## How to complete this task
When you reach the line containing "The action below" in the entries below, begin reproducing lines exactly, and stop once the line containing "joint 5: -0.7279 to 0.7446" is done.

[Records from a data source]
-.-.-

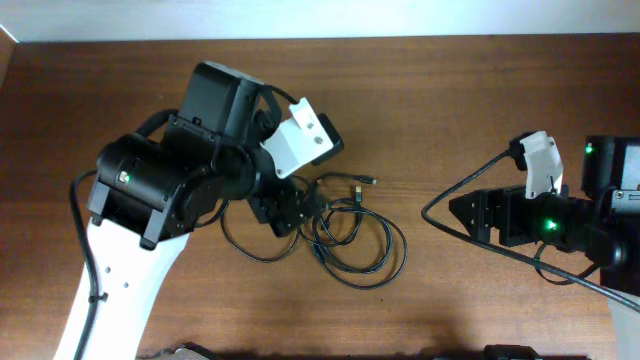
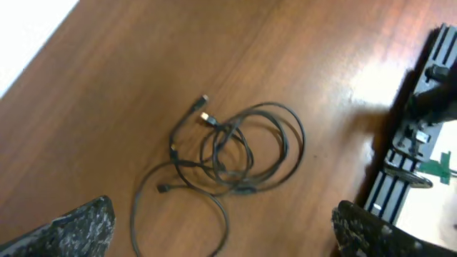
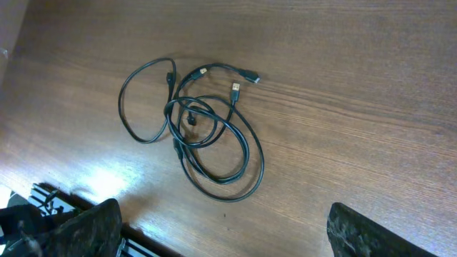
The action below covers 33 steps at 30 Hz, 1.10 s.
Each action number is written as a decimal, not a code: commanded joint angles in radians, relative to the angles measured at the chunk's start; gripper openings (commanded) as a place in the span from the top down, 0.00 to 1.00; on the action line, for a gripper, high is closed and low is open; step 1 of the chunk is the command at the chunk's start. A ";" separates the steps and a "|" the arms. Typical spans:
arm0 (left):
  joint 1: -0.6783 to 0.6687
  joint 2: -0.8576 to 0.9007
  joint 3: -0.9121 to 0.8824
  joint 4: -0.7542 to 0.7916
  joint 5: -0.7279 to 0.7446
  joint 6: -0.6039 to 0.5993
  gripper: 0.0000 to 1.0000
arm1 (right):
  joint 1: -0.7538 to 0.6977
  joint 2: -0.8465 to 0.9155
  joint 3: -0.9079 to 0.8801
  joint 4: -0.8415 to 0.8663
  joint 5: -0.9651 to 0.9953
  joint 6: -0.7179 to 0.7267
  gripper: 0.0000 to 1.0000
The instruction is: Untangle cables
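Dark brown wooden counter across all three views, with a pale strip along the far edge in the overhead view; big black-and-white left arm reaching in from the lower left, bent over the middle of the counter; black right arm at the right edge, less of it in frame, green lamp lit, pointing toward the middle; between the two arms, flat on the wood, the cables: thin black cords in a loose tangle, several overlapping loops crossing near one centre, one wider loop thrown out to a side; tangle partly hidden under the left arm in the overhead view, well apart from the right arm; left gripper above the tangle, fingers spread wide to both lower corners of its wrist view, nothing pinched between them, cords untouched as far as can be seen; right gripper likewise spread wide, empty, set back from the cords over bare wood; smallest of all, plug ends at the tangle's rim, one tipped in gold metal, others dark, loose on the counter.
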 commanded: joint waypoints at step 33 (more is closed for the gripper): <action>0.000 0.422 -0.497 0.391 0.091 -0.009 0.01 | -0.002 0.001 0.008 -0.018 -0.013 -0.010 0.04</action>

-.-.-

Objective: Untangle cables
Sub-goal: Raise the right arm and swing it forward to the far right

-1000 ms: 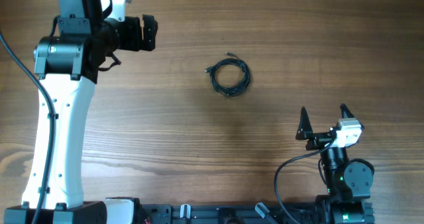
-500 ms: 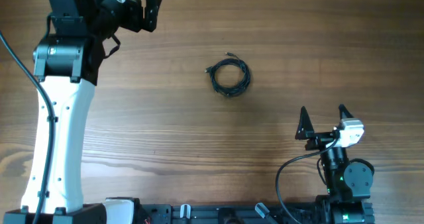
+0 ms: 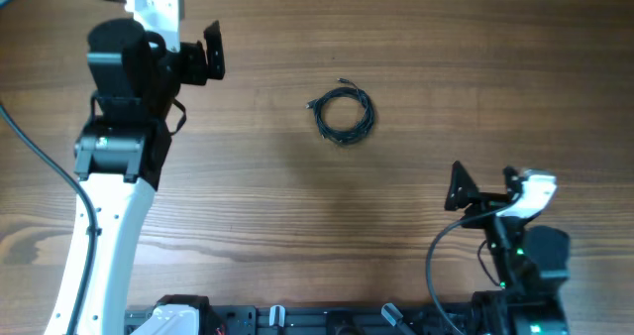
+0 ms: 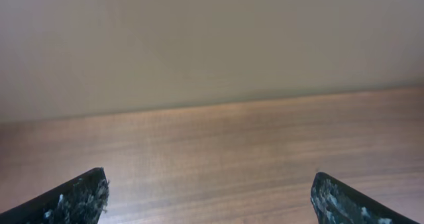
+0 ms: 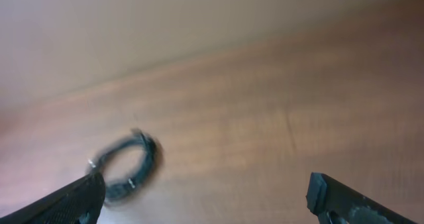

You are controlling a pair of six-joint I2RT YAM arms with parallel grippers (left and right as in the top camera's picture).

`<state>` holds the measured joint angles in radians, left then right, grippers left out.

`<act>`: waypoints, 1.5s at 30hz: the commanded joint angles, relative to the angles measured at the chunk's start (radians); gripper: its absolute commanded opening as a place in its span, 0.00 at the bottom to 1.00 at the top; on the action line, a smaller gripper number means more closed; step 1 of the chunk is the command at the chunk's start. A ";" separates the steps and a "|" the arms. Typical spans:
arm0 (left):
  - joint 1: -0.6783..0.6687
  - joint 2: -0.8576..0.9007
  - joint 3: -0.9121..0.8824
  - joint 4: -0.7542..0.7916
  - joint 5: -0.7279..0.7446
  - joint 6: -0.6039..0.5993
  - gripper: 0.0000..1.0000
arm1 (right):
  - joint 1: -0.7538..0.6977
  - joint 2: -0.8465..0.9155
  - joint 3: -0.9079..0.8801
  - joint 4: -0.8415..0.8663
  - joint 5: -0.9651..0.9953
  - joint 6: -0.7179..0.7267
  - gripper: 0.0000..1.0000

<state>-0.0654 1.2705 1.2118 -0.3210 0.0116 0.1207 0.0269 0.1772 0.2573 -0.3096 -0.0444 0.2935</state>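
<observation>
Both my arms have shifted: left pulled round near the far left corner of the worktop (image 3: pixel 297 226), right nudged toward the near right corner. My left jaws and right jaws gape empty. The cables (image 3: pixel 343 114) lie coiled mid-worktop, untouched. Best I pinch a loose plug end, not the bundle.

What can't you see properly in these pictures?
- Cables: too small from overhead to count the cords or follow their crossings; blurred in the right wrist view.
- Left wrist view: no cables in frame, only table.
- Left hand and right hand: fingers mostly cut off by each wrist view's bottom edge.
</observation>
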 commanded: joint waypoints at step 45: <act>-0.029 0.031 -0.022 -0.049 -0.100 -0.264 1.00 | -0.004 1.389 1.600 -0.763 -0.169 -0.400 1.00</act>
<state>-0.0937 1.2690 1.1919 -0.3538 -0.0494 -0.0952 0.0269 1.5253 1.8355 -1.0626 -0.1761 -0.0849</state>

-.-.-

## Answer to this problem
The action below covers 33 steps at 30 Hz, 1.10 s.
Each action number is written as a decimal, not a code: commanded joint angles in radians, relative to the angles measured at the chunk's start; gripper openings (commanded) as a place in the span from the top down, 0.00 to 1.00; on the action line, for a gripper, high is closed and low is open; step 1 of the chunk is the command at the chunk's start. A ";" separates the steps and a "|" the arms. Typical spans:
arm0 (left):
  joint 1: -0.6783 to 0.6687
  joint 2: -0.8576 to 0.9007
  joint 3: -0.9121 to 0.8824
  joint 4: -0.7542 to 0.7916
  joint 5: -0.7279 to 0.7446

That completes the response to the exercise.